As of 2025, the torch has passed to Ben McCollum. Coming from a legendary run at Northwest Missouri State (where he won four Division II national titles), he represents a shift back to a "tactical" approach. It's a gamble. Transitioning from D-II to the Big Ten is a massive leap, but his 80% plus career winning percentage suggests he knows something the rest of us don't.

Lessons from the Bench

If you're looking at the history of these coaches to understand the program's future, keep these things in mind:

  • Recruiting vs. System: Coaches like Raveling and McCaffery lived on talent. Coaches like Davis and Lickliter lived on system. The most successful (Olson/Davis) found the sweet spot in between.
  • The "Carver" Factor: Iowa is at its best when the arena is a track meet. Slow, methodical basketball has historically died a quick death in Iowa City.
  • Patience is Thin: The fan base is loyal, but they have a long memory. The firing of Tom Davis still serves as a cautionary tale about moving on from "good" in search of "great."

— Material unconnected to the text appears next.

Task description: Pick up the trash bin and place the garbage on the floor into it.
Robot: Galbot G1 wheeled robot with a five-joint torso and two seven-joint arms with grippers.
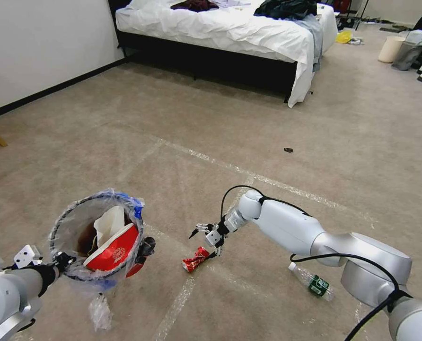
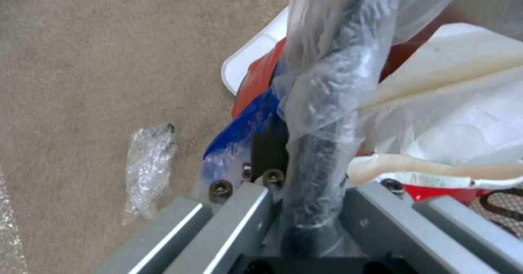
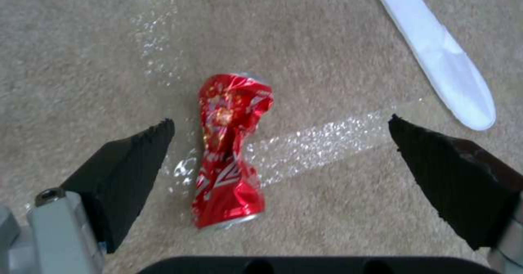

If you're following the Hawkeyes this season, keep an eye on how the rotation handles the defensive transition. Historically, the coaches who failed at Iowa were the ones who couldn't stop the ball in the open court. You can check the current Big Ten standings to see if the "McCollum Era" is sticking to the defensive principles that made him a small-school legend.

Dig into the archives of the 1987 season if you want to see what "peak" Iowa basketball actually looks like—it's the blueprint every coach since has been trying to recreate.